Well, even if the required fine-tuning step only takes a few hours (which hopefully we can all spare), encoder-only models still require labeled data to train a downstream model for each separate task. So, the encoder-only route would have to bring clear benefits for us go that way. And this is indeed the case. Some studies have compared these types models on downstream tasks. E.g. Ahuja et al. report that fine-tuned encoder-only models were almost always better than prompting LLMs for labels.
But yes, fine-tuning vs not fine-tuning is not exactly fair, and this is just one difference. In general, it’s not quite easy to make this a fair comparison, as there are many differences in such models that go beyond architecture and training objective, e.g. model sizes need to be the same, training data need to be the same, etc.

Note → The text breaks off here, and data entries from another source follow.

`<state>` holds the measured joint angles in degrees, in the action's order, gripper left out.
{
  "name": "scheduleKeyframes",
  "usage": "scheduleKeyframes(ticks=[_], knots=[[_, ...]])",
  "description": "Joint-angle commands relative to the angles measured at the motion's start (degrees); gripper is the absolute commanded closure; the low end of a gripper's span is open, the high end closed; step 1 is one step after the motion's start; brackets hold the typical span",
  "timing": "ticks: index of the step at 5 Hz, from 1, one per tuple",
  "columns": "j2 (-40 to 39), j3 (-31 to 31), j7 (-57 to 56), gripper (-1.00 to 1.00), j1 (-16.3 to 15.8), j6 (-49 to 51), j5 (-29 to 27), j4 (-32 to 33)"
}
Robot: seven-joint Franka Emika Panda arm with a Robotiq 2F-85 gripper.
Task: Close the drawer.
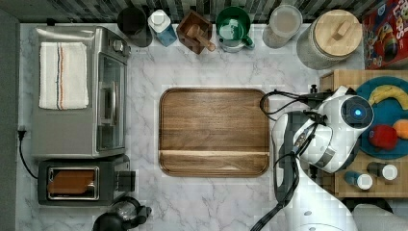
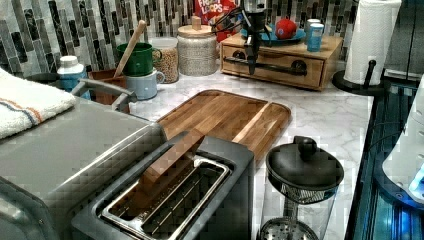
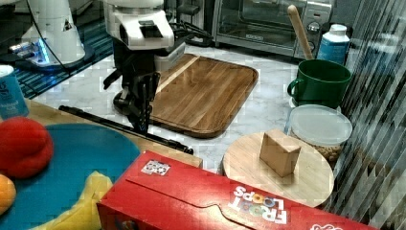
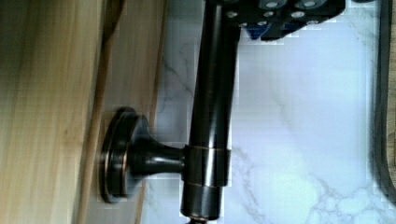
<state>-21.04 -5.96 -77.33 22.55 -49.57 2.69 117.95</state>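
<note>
Drawer [image 2: 280, 67] handle [image 2: 265, 65] directly under end effector [image 2: 251, 65].

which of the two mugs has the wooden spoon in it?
The green mug, stacked on the light blue-grey mug; the wooden spoon leans out of the green one.

The drawer [image 2: 272, 64] is a light-wood front set in a low wooden box at the far end of the marble desk [image 2: 320, 115] in the left view; a long black bar handle [image 2: 280, 67] runs across its face on round dark mounts. In the left view the front sits close to flush with the box; in the wrist view the bar [image 4: 210, 116] stands off the wood on a flared post [image 4: 140, 156].
</note>
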Motion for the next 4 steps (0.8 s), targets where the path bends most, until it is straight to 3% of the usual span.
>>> scheduleKeyframes(ticks=[1,2,4], knots=[[1.9,-7.9,5.8,1.00,1.8,-10.4,9.9,-3.5],[2.3,-9.3,5.4,1.00,0.1,-9.1,8.4,-3.3],[3.0,-9.1,5.8,1.00,-0.4,-6.8,8.7,-3.6]])
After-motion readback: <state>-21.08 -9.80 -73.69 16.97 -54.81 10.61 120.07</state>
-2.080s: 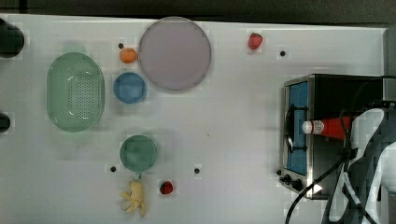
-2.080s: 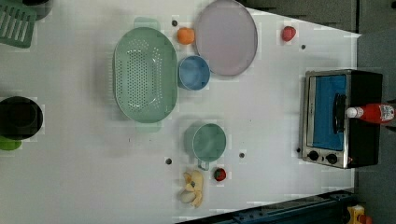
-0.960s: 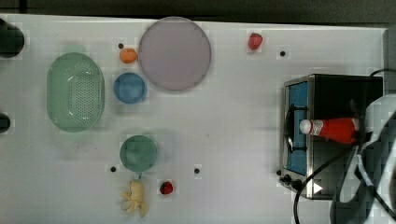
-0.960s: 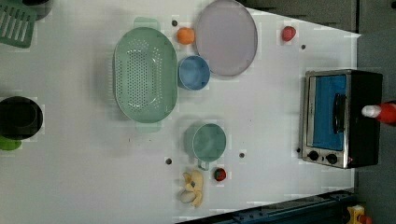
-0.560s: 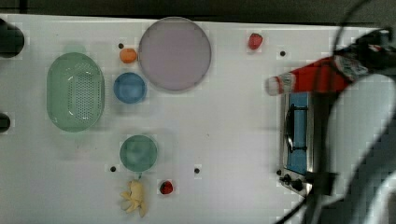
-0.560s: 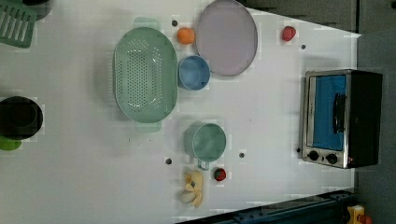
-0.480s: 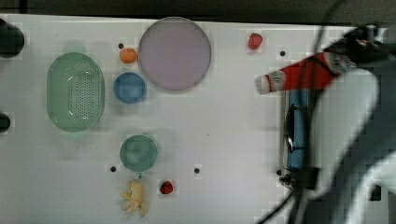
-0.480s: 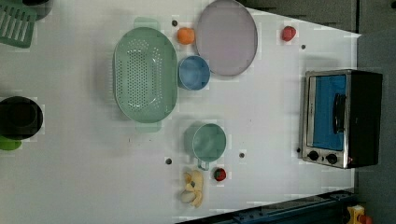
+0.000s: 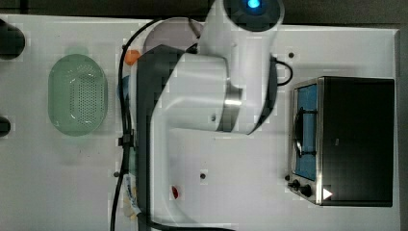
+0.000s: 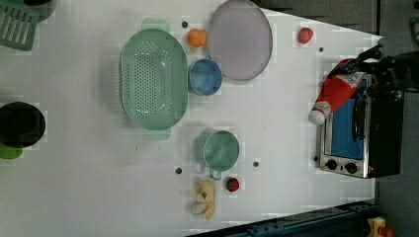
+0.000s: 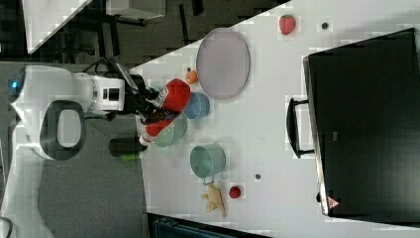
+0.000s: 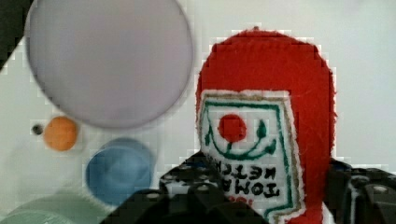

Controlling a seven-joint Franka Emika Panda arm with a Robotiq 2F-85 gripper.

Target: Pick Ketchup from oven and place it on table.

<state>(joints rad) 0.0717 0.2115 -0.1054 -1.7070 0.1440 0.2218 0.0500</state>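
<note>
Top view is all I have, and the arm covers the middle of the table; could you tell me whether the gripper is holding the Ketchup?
Observer: Yes. In the right view the Ketchup is held in the gripper, which is closed on its labelled body.
Operator: Thank you. What lies beneath the bottle?
Observer: In the wrist view, the lavender plate, the blue bowl and a small orange fruit sit on the table behind the bottle.
</note>
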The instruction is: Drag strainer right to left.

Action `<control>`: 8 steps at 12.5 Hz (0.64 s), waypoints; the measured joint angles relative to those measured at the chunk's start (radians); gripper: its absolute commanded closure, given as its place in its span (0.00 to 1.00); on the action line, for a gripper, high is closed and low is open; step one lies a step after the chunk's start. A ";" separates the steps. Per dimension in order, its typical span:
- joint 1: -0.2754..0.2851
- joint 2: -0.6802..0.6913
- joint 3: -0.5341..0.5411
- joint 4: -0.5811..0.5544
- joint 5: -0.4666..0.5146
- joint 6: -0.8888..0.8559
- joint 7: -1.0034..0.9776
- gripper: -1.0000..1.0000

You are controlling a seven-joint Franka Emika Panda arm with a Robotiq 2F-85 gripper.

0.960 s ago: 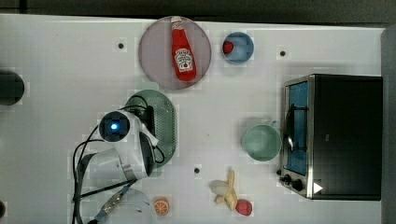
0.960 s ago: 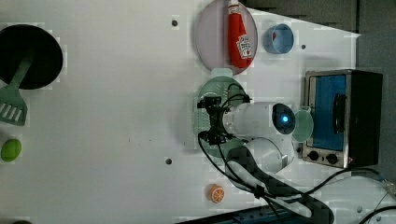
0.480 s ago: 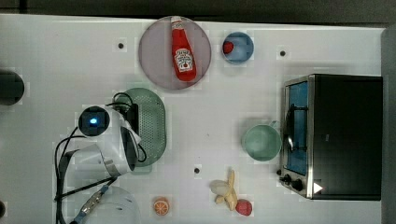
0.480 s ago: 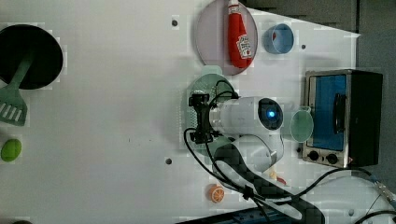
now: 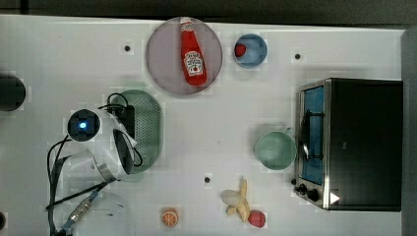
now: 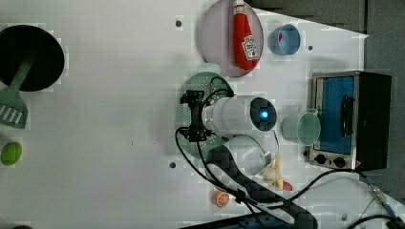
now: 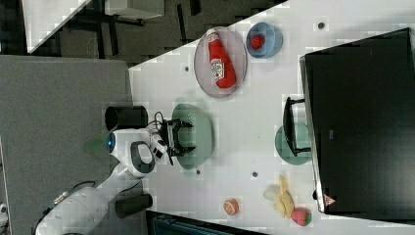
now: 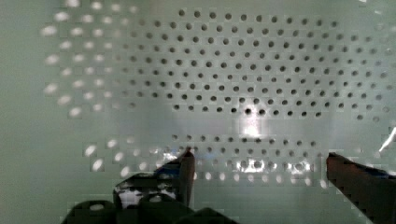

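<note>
From the top view, the strainer [image 5: 146, 129] is lying on the white table [image 5: 221, 123] toward the top view's left, just below the mauve plate [image 5: 167, 69] that is carrying the ketchup bottle [image 5: 193, 51]; the arm [image 5: 105, 147] is leaning over the strainer's left half, hiding it. A green cup [image 5: 275, 150] is sitting well off to the top view's right, just beside the toaster oven [image 5: 351, 142], and a blue bowl [image 5: 252, 50] is standing beside the plate. In the left view, the gripper [image 6: 193, 116] is reaching down into the strainer [image 6: 210, 76], whose rim is peeking out above and below the arm; a black pan [image 6: 28, 57] and a spatula [image 6: 14, 107] are lying far away at the left view's left. In the right view, the strainer [image 7: 200, 129] is resting below the plate [image 7: 203, 63], and the gripper [image 7: 182, 137] is hanging over its left side with the fingers spread wide apart and nothing between them. In the wrist view, the perforated floor of the strainer [image 8: 224, 84] is stretching out close ahead, and the two dark fingertips [image 8: 187, 170] are standing far apart just over it, gripping nothing.
</note>
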 measured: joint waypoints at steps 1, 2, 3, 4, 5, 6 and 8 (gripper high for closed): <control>0.001 0.016 0.013 0.016 0.003 -0.003 0.012 0.00; 0.014 0.027 0.017 0.031 0.007 0.002 0.020 0.00; 0.038 0.035 0.009 0.049 0.016 -0.004 0.027 0.00; 0.057 0.040 0.007 0.068 0.024 -0.014 0.042 0.00; 0.069 0.047 0.011 0.094 0.018 -0.013 0.058 0.00; 0.079 0.051 0.014 0.115 0.014 -0.010 0.065 0.00; 0.100 0.051 0.011 0.136 0.016 -0.010 0.070 0.00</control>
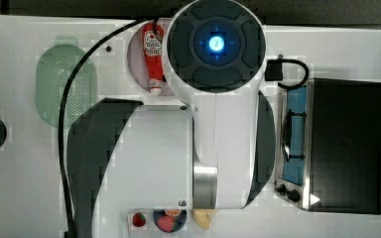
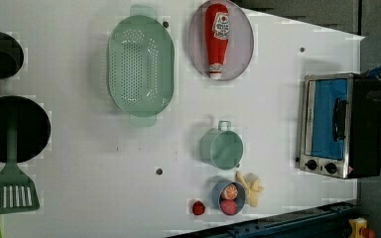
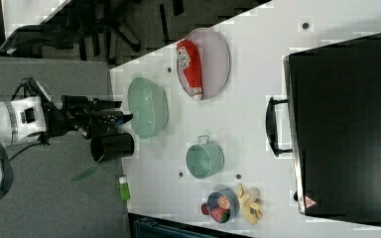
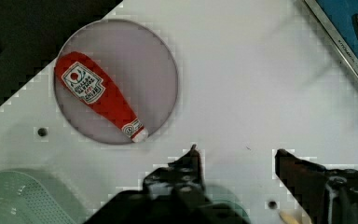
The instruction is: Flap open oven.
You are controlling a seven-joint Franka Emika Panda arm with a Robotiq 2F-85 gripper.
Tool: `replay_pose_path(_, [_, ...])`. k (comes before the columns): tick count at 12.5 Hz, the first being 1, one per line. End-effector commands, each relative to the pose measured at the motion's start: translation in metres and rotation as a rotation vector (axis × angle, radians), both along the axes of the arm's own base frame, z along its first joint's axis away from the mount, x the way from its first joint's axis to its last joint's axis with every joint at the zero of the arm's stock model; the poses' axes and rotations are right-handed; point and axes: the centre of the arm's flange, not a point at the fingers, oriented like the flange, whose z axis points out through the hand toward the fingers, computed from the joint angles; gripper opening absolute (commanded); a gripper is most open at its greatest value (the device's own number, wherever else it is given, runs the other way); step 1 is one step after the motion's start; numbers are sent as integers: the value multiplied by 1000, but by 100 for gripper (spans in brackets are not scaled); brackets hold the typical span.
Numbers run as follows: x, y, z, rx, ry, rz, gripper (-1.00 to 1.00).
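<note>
Oven at the left view's right edge of the white tabletop, door shut, bar handle across the blue glass, two dark knobs beside the door. Same oven at the top view's right, black top up, partly behind the white arm.

Fingers spread apart with nothing between them, hung above bare tabletop; a corner of the oven door at the frame's edge, well apart from them. In the right view, fingers dark at the arm's tip, off past the tabletop's far end, far from the oven.

Ketchup bottle lay on a plate; green colander near it. Green mug between colander and oven. Small bowl of fruit, a strawberry and a pale peeled banana near the tabletop's edge. Black pan and green spatula at the left view's left.
</note>
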Motion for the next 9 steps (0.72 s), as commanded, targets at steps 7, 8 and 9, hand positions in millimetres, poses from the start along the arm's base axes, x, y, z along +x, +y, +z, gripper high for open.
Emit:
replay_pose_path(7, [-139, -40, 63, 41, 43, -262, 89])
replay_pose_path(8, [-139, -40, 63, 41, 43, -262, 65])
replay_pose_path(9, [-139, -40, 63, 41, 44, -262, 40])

Recently, Weller et al. took the challenge of pre-training 5 pairs of MLMs and CLMs of various sizes, all under the same conditions as much as possible. They found, as prior work had, that encoder-only models are better at classification tasks, and decoder-only models are better at generation tasks. They found this to be the case even after adapting a decoder-only model to become an encoder-only model with continual pre-training, a practice that has been promoted as a solution recently. So, the world makes sense in a way, and there is still use for encoder-only models, a fact that motivated the creation of modern versions of BERT like ModernBERT or NeoBERT.
Closing Thoughts
Even if designed for next-token prediction, there is nothing preventing us from using this ability to predict labels in a classification task. We saw how we have freedom to do this, so long as we (i) consider the semantics of the output distribution of our model, and (ii) treat all possible labels in the same way. Finally, it’s important to remember that just because we can, doesn’t mean this is our best alternative, as masked (encoder-only) language models are still known to be better than causal (decoder-only) models at classification tasks, at least at the time of writing.